*Given data*:
*-*-*
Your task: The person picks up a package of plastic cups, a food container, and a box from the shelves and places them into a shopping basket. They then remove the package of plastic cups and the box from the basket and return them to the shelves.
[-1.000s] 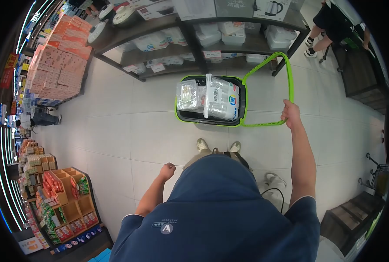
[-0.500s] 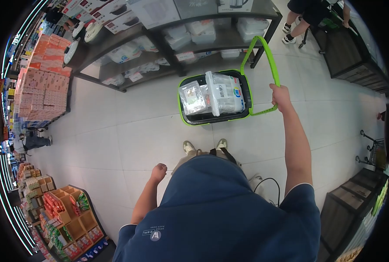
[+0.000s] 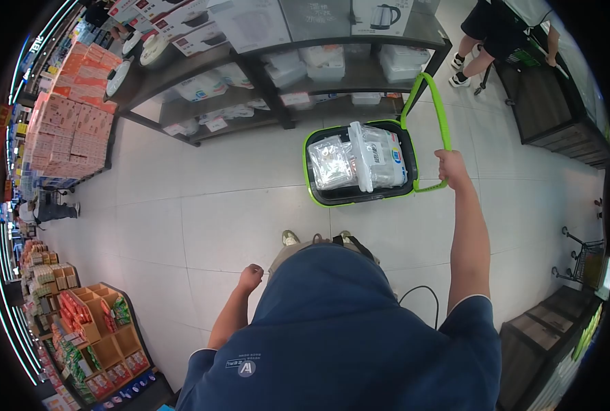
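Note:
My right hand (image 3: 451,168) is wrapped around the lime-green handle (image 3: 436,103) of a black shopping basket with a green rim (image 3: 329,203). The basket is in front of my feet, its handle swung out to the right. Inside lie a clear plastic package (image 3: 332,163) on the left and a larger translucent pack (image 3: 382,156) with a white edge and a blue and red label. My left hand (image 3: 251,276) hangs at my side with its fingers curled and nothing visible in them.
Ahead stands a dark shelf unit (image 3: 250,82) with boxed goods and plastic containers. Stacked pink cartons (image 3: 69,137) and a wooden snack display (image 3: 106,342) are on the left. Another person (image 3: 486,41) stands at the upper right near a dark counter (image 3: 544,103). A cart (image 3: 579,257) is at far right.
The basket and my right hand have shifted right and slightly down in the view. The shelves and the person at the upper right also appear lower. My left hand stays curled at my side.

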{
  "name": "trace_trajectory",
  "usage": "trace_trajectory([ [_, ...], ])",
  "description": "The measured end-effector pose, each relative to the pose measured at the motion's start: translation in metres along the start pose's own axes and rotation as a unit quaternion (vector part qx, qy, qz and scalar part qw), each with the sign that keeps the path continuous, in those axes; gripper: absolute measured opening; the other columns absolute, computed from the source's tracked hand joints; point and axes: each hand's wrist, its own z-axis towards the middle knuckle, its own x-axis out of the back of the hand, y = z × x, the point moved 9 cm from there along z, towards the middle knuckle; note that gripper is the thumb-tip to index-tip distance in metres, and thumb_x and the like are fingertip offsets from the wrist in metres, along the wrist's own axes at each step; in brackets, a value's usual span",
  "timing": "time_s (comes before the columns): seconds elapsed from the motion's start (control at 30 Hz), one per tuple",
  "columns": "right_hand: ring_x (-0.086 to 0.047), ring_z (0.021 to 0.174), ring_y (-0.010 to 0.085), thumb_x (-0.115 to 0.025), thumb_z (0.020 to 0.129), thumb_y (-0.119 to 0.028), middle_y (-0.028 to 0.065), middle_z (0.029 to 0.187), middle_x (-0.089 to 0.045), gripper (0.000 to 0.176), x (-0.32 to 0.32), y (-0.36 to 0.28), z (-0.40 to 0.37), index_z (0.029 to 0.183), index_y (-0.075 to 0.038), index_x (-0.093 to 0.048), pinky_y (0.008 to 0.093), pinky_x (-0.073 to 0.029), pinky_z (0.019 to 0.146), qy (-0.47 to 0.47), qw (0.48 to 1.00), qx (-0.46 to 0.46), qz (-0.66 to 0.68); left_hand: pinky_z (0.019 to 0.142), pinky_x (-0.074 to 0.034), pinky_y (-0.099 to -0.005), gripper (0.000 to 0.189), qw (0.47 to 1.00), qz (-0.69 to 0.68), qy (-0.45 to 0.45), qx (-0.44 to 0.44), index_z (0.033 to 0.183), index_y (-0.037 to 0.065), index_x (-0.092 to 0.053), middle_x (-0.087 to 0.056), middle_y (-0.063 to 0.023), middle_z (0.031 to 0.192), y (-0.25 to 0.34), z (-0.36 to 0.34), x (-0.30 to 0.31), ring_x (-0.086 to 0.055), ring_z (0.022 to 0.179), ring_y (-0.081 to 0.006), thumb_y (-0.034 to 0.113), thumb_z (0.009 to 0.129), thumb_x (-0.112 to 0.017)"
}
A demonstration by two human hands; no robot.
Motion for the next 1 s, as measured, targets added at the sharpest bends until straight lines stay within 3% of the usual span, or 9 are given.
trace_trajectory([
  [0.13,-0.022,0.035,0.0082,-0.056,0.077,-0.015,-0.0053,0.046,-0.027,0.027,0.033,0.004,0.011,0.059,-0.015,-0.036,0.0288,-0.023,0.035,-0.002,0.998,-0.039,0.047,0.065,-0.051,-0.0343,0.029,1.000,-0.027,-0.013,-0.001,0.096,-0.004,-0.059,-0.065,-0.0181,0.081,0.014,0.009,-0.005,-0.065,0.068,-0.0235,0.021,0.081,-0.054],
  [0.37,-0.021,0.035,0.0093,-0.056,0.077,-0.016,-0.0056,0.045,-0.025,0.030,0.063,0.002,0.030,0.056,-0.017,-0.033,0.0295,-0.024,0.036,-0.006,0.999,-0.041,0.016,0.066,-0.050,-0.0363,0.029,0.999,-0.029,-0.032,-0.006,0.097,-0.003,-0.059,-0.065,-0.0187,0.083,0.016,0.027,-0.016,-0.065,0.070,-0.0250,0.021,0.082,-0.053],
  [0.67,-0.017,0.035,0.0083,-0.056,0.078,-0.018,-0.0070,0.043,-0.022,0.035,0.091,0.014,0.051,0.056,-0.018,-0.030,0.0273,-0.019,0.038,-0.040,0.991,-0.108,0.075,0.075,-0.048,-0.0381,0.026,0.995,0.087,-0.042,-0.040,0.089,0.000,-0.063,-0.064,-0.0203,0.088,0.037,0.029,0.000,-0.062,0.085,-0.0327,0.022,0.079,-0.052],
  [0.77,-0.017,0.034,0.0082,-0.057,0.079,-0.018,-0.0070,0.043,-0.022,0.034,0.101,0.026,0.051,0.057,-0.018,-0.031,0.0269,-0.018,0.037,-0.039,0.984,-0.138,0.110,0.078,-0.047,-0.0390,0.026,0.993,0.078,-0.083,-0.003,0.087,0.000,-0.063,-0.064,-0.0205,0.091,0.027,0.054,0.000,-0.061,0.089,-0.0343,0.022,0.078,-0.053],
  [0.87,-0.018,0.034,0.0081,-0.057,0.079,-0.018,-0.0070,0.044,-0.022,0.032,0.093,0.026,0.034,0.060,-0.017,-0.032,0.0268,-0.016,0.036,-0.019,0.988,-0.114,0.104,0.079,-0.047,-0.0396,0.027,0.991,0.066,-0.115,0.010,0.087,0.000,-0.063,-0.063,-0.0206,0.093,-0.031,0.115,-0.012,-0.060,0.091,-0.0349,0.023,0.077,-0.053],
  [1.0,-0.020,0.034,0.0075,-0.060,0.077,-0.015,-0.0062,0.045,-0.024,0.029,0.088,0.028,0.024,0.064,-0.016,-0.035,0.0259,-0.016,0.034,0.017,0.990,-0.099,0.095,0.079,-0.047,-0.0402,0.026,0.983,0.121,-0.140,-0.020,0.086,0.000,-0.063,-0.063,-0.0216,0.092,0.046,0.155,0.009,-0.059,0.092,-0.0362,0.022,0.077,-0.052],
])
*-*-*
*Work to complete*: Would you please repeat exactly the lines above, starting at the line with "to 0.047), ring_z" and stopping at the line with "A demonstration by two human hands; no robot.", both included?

*Exercise answer*:
  "columns": "right_hand: ring_x (-0.086 to 0.047), ring_z (0.021 to 0.174), ring_y (-0.010 to 0.085), thumb_x (-0.115 to 0.025), thumb_z (0.020 to 0.129), thumb_y (-0.119 to 0.028), middle_y (-0.028 to 0.065), middle_z (0.029 to 0.187), middle_x (-0.089 to 0.045), gripper (0.000 to 0.176), x (-0.32 to 0.32), y (-0.36 to 0.28), z (-0.40 to 0.37), index_z (0.029 to 0.183), index_y (-0.075 to 0.038), index_x (-0.093 to 0.048), pinky_y (0.008 to 0.093), pinky_x (-0.073 to 0.029), pinky_z (0.019 to 0.146), qy (-0.47 to 0.47), qw (0.48 to 1.00), qx (-0.46 to 0.46), qz (-0.66 to 0.68); left_hand: pinky_z (0.019 to 0.142), pinky_x (-0.074 to 0.034), pinky_y (-0.099 to -0.005), gripper (0.000 to 0.189), qw (0.47 to 1.00), qz (-0.69 to 0.68), qy (-0.45 to 0.45), qx (-0.44 to 0.44), index_z (0.033 to 0.183), index_y (-0.037 to 0.065), index_x (-0.092 to 0.053), middle_x (-0.087 to 0.056), middle_y (-0.063 to 0.023), middle_z (0.031 to 0.192), y (-0.25 to 0.34), z (-0.36 to 0.34), x (-0.30 to 0.31), ring_x (-0.086 to 0.055), ring_z (0.022 to 0.179), ring_y (-0.081 to 0.006), thumb_y (-0.034 to 0.113), thumb_z (0.009 to 0.129), thumb_x (-0.112 to 0.017)"
}
A demonstration by two human hands; no robot.

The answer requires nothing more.